On May 23, 2012, the Senate passed Resolution 471 "commending the efforts of the women of the American Red Cross Clubmobiles for exemplary service during the Second World War."

Weekend Cooking is a weekly event hosted by Beth Fish Reads



  1. What an interesting post; thanks for sharing this information with us.

  2. Victory through Donuts! (Love it.) Your posts combine some of my favorite things: history, reading and food! Will have to show this post to my parents. Glad they FINALLY recognized these brave women...

  3. who knew doughnuts played such a big role in the war!

  4. Those doughnuts sound great to me! About time the women of the era were recognized. Enjoyed your post, really informative.

  5. Wow, this is fascinating! Who knew?

  6. I always learn so much from you. And really, 2012 before these women were recognized? I had never heard of these clubmobiles; I must ask my dad if he ever ate at one.

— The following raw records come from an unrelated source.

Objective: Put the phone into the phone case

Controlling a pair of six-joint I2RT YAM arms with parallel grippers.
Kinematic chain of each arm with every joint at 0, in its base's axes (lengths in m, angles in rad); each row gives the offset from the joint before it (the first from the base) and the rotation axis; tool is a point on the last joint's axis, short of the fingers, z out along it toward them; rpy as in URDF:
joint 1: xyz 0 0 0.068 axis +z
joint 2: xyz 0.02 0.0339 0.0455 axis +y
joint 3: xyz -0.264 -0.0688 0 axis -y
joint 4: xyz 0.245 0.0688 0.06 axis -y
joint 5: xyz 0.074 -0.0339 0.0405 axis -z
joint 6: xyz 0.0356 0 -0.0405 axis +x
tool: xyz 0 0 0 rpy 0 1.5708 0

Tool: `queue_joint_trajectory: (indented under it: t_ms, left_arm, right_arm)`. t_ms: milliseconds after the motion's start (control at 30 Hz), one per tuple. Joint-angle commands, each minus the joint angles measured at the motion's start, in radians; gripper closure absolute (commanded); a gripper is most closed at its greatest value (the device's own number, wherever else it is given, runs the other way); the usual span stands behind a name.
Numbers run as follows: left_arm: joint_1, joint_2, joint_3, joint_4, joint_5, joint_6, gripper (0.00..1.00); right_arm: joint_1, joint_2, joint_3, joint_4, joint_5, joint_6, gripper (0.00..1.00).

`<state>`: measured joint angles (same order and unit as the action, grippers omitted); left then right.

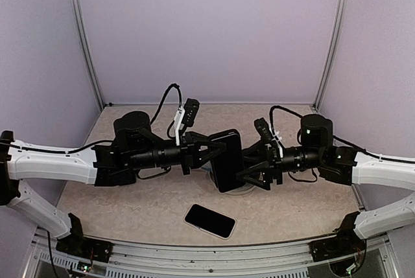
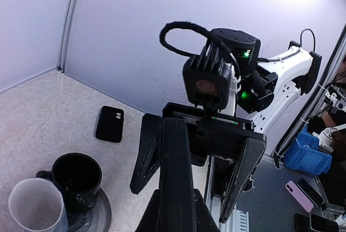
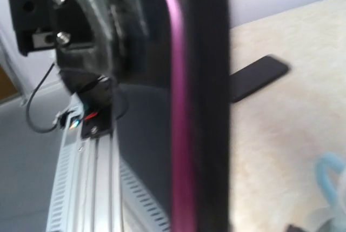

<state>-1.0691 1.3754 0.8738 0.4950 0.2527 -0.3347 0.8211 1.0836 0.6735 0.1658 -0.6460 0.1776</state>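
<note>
A black phone case [image 1: 227, 158] is held upright in the air between both arms. In the right wrist view a phone with a purple rim [image 3: 181, 134] lies against the inside of the case [image 3: 208, 107]; how far it is seated is unclear. My left gripper [image 1: 213, 148] is shut on the case edge [image 2: 175, 161]. My right gripper [image 1: 249, 169] is open, its fingers [image 2: 246, 167] spread on either side of the case. Its own fingers do not show in the right wrist view. A second black phone [image 1: 209, 220] lies flat near the front edge.
A black mug [image 2: 78, 180] on a round coaster and a white cup [image 2: 35, 207] stand below the held case. A flat black slab with two lens holes [image 2: 110, 124] lies on the table. A dark slab [image 3: 257, 78] lies beyond the case.
</note>
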Motion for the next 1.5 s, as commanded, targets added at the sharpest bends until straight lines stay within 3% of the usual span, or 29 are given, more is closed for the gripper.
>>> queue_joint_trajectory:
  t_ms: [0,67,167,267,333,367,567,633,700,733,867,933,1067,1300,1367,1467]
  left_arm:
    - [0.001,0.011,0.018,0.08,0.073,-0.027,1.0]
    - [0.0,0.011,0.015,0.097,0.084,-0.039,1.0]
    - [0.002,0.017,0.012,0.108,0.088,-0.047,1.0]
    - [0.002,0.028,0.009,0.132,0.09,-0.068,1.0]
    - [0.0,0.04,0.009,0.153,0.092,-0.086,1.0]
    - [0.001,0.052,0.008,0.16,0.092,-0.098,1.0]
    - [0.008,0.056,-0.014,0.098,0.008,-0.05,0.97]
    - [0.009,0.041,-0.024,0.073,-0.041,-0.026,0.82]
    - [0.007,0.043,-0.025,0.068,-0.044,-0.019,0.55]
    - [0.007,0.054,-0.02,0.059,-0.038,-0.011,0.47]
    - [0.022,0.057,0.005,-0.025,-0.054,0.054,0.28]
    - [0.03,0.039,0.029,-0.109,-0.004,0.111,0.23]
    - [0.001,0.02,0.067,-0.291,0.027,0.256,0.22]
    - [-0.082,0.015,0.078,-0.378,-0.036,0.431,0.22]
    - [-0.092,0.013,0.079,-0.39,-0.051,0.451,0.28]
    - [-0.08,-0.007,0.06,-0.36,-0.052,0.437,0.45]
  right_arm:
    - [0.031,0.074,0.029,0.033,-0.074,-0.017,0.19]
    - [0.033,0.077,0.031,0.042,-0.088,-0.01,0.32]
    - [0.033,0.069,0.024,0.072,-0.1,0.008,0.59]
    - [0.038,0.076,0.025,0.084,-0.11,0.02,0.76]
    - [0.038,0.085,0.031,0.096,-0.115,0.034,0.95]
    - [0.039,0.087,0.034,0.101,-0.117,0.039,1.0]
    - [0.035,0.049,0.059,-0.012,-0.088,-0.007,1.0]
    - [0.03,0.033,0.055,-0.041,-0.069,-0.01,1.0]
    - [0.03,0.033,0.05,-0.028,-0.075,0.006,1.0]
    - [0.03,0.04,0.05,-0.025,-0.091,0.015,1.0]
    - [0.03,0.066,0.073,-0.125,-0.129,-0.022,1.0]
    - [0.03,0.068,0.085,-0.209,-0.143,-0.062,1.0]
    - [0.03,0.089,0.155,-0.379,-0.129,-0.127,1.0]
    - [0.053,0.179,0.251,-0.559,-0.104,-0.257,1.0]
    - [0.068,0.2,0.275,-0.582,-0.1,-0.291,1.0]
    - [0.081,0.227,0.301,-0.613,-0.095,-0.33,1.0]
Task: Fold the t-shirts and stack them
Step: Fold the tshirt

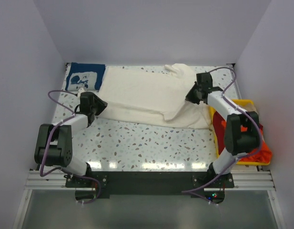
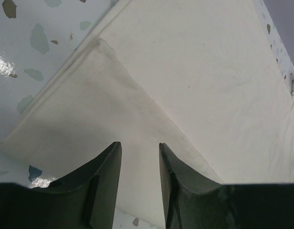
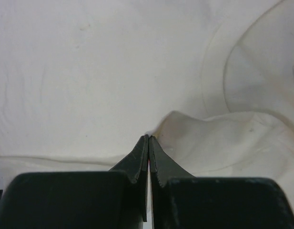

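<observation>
The large cream t-shirt lies spread over the far half of the table, its right part folded over. My left gripper is open at the shirt's left edge. In the left wrist view its fingers straddle a folded cream corner. My right gripper is shut on a raised pinch of the cream t-shirt at the shirt's right side. The navy blue t-shirt with white print lies folded at the far left corner. The orange-red t-shirt sits in the bin. The beige t-shirt is not in view.
A yellow plastic bin stands at the right edge of the table, beside the right arm. The speckled tabletop shows bare in front of the cream shirt. White walls close in the far side and both sides.
</observation>
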You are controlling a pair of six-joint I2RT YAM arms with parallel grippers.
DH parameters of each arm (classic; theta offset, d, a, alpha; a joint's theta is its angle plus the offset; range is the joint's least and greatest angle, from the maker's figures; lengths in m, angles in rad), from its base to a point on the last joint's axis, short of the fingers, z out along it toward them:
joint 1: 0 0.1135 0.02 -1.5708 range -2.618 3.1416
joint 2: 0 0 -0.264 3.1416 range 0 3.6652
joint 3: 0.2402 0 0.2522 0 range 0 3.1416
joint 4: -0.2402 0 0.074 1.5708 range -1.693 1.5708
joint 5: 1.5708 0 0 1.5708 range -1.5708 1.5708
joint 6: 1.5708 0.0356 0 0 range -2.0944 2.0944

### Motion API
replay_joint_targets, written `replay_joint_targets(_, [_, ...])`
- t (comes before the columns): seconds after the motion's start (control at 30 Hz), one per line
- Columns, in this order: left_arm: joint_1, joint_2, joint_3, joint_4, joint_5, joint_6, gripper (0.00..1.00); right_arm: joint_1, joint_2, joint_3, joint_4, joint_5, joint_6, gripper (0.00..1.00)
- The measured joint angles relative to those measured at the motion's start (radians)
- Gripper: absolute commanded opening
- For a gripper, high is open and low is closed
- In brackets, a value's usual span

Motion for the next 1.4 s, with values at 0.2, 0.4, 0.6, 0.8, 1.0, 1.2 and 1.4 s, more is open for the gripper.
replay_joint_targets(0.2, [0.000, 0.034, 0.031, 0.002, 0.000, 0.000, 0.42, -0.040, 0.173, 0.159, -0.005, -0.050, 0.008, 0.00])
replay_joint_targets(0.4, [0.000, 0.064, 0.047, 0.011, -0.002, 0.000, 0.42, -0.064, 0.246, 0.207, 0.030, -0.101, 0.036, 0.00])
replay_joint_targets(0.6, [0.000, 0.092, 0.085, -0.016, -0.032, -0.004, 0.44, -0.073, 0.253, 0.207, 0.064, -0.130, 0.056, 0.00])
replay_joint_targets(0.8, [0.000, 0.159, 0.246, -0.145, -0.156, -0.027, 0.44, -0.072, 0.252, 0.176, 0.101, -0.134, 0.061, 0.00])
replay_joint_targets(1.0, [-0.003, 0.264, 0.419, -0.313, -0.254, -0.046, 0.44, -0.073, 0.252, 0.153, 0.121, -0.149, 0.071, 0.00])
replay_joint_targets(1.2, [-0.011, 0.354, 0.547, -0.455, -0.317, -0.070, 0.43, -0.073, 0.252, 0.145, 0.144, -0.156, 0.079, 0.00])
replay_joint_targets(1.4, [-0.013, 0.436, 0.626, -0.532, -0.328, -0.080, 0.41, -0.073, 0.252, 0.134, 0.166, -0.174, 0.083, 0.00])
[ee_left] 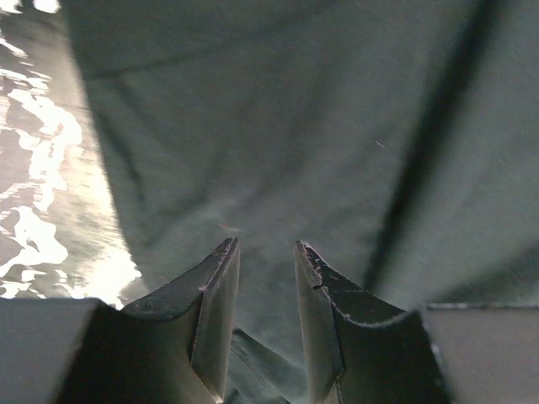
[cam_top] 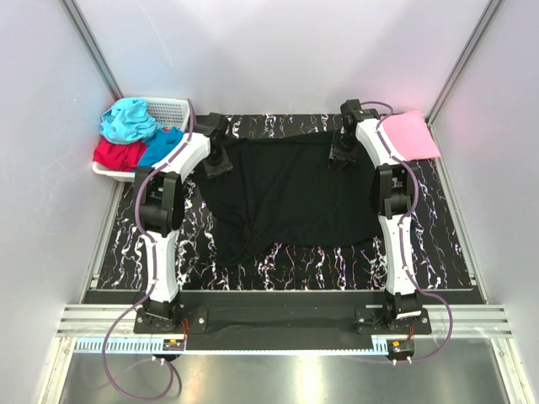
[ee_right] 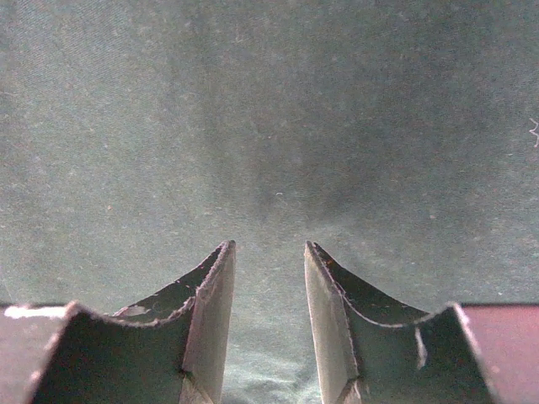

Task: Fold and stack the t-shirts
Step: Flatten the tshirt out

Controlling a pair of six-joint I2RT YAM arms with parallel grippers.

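Note:
A large black t-shirt lies spread on the table, its near left corner bunched. My left gripper is at its far left corner and my right gripper at its far right corner. In the left wrist view the gripper stands slightly open low over the black cloth, with a fold lying between the fingers. In the right wrist view the gripper stands slightly open over flat black cloth. A pink t-shirt lies folded at the far right. Teal, red and blue shirts are piled at the far left.
A white lattice basket at the far left holds the piled shirts. The table is black marbled with white and also shows in the left wrist view. Grey walls close in both sides and the back.

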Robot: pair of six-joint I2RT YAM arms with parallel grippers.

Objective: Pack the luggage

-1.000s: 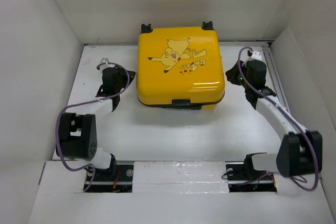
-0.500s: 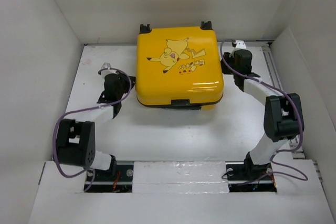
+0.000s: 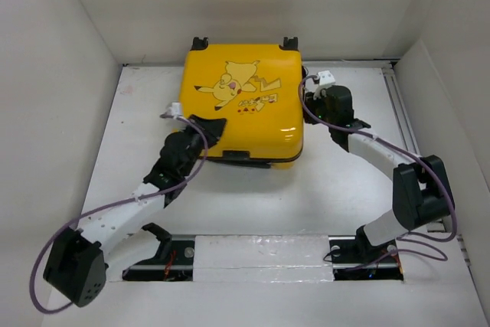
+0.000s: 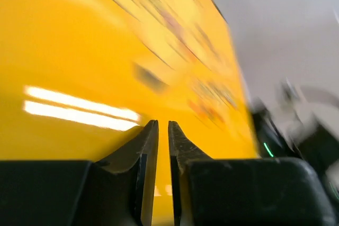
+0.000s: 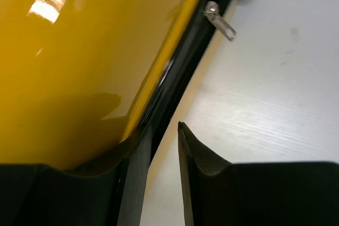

  7. What a great story! Thank you for sharing it with us. Seems especially meaningful to me today after I gave blood this morning! Wish they'd had some of those doughnuts!

    Here's my Weekend Cooking.Please stop by and share your thoughts.

  8. Very creative contribution to Weekend Cooking! Hope you are having a nice week. My Weekend Cooking contribution was a salmon pizza.

  9. I had no idea about clubmobiles! How fascinating! I am glad that the women were finally recognized- better late than never. From the recipe- the doughnuts sound like they will be good. Thanks for sharing- I love learning something new.

  10. Great story thanks! I think I would love a doughnut with ginger and molasses.

  11. I did not know this about the RED Cross. I'm glad you decided to read that book and then search for further information. My father has had to rely on several blood transfusions lately. he donated for years but due to health conditions had to stop. Thank goodness for the Red Cross.

  12. I love food with a history. Thanks for sharing!

  13. I had no idea about clubmobiles – didn’t even know that such a thing existed! You do share the most interesting facts, thank you!

  14. This is fascinating - thank you for sharing it! Now I have to try making these donuts. I love vintage recipes.

  15. Thanks for this fascinating post.